What to work on:
Find the line that contains "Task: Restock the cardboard". Then set down that line and all the lines after it, to the end of the records, exactly and with nothing added.

Dataset entries

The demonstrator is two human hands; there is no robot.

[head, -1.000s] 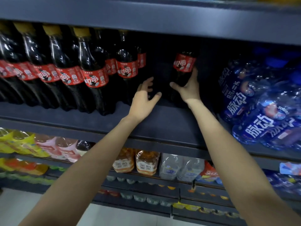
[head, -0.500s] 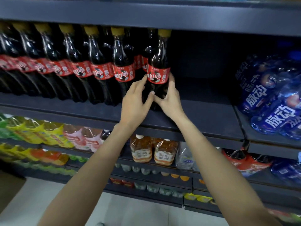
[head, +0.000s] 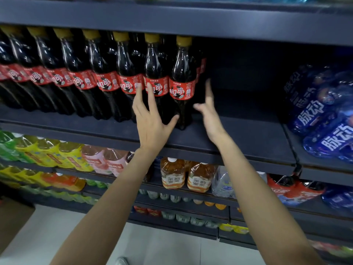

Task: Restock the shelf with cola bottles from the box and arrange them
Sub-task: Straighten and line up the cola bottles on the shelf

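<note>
A row of several dark cola bottles with red labels and yellow caps stands on the dark shelf (head: 238,134). The rightmost cola bottle (head: 182,81) stands upright at the row's end. My left hand (head: 150,119) is spread in front of the neighbouring bottle (head: 155,79), its fingertips at the red labels and its thumb reaching toward the rightmost bottle's base. My right hand (head: 209,109) is just to the right of the rightmost bottle with straight fingers, holding nothing. The box is out of view.
To the right of the cola row the shelf is bare up to packs of blue bottles (head: 324,115). Lower shelves hold yellow, pink and amber drink bottles (head: 172,175). A brown cardboard edge (head: 13,222) shows at the lower left on the floor.
Both hands held the bottle half a second ago at the row's right end. Now they have let go and spread apart, and the bottle stands in line.
</note>
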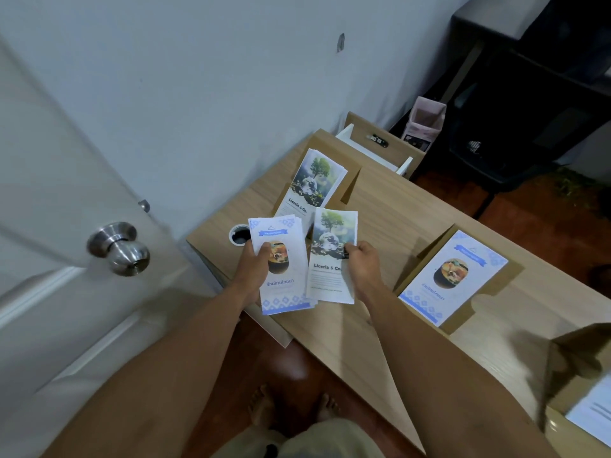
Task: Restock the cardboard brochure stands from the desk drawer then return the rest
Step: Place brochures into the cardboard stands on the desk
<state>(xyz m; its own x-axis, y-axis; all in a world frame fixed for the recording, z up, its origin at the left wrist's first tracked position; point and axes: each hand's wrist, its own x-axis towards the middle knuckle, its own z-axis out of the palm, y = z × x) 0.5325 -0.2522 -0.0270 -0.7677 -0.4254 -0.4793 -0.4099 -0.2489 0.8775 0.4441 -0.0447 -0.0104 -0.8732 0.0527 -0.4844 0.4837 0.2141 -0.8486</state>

Response:
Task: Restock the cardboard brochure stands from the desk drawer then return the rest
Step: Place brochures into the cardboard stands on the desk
<state>(xyz m; its own x-axis, y-axis; all in a world frame fixed for the recording, z up, its origin at the left wrist's first tracked position; point and axes: each hand's wrist, its own x-axis towards the middle knuckle, its own z-axis out of the palm, y = z × x) 0.5325 -0.2522 -0.0270 -0.7677 -0.4254 -0.4793 -0.4099 -0.2489 0.8775 0.4441 -0.0447 -0.0104 -0.8732 0.0527 -0.4844 0.4837 0.2141 -0.8486</state>

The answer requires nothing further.